Visa Earnings Result 3Q 2020 [pdf] - marc__1
http://d18rn0p25nwr6d.cloudfront.net/CIK-0001403161/3b603a4b-fdd4-4870-9a36-2733bde5de1c.pdf
======
marc__1
Net revenues in the fiscal third quarter were $4.8 billion, a decrease of 17%,
driven by the year-over-year declines in payments volume, cross-border volume
and processed transactions. Net revenues decrease was approximately 16% on a
constant-dollar basis.

Payments volume for the three months ended March 31, 2020, on which fiscal
third quarter service revenues are recognized, grew 4% over the prior year on
a constant-dollar basis.

COVID-19 continues to have an impact globally. In the fiscal third quarter we
saw spending improve each month as most countries began to relax domestic
restrictions. In the U.S., as the quarter progressed, payments volume
meaningfully improved, driven by the relaxing of shelter-in-place restrictions
in a number of states. This helped to lift card present spending while
eCommerce excluding travel spend remained consistently elevated, as consumers
continued to shift their spend online.
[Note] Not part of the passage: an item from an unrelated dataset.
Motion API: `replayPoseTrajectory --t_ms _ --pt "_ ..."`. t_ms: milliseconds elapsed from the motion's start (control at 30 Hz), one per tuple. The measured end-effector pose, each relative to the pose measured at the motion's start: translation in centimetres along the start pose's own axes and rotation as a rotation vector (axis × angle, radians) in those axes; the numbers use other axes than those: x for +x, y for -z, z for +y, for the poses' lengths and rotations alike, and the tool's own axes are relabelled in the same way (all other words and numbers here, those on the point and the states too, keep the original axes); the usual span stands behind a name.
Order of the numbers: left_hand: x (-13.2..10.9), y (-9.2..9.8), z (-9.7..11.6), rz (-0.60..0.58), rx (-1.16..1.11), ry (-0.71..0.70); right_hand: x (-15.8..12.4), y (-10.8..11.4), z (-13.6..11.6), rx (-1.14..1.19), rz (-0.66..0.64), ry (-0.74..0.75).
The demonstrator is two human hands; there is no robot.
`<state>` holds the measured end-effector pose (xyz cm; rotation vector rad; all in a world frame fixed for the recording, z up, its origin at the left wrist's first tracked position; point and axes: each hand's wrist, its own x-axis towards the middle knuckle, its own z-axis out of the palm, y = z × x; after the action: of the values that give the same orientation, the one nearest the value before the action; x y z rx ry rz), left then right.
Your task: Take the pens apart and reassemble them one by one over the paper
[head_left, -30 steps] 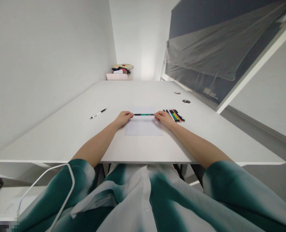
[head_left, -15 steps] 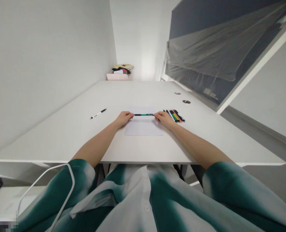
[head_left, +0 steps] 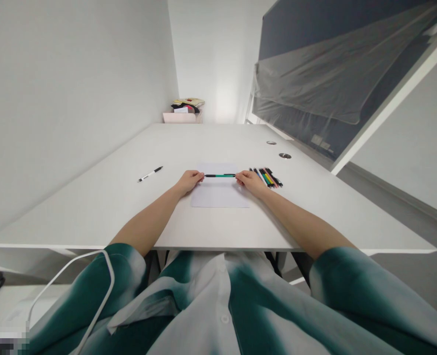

International markets are at various
stages of reopening and recovery, with many large markets having a trajectory
comparable to the U.S. Global processed transaction growth has slightly lagged
payments volume growth, as the mix of spending shifted away from smaller
purchases. Cross-border volume has improved only marginally through the
quarter as travel has been heavily affected by most country borders remaining
closed, partially offset by strong eCommerce spend excluding travel.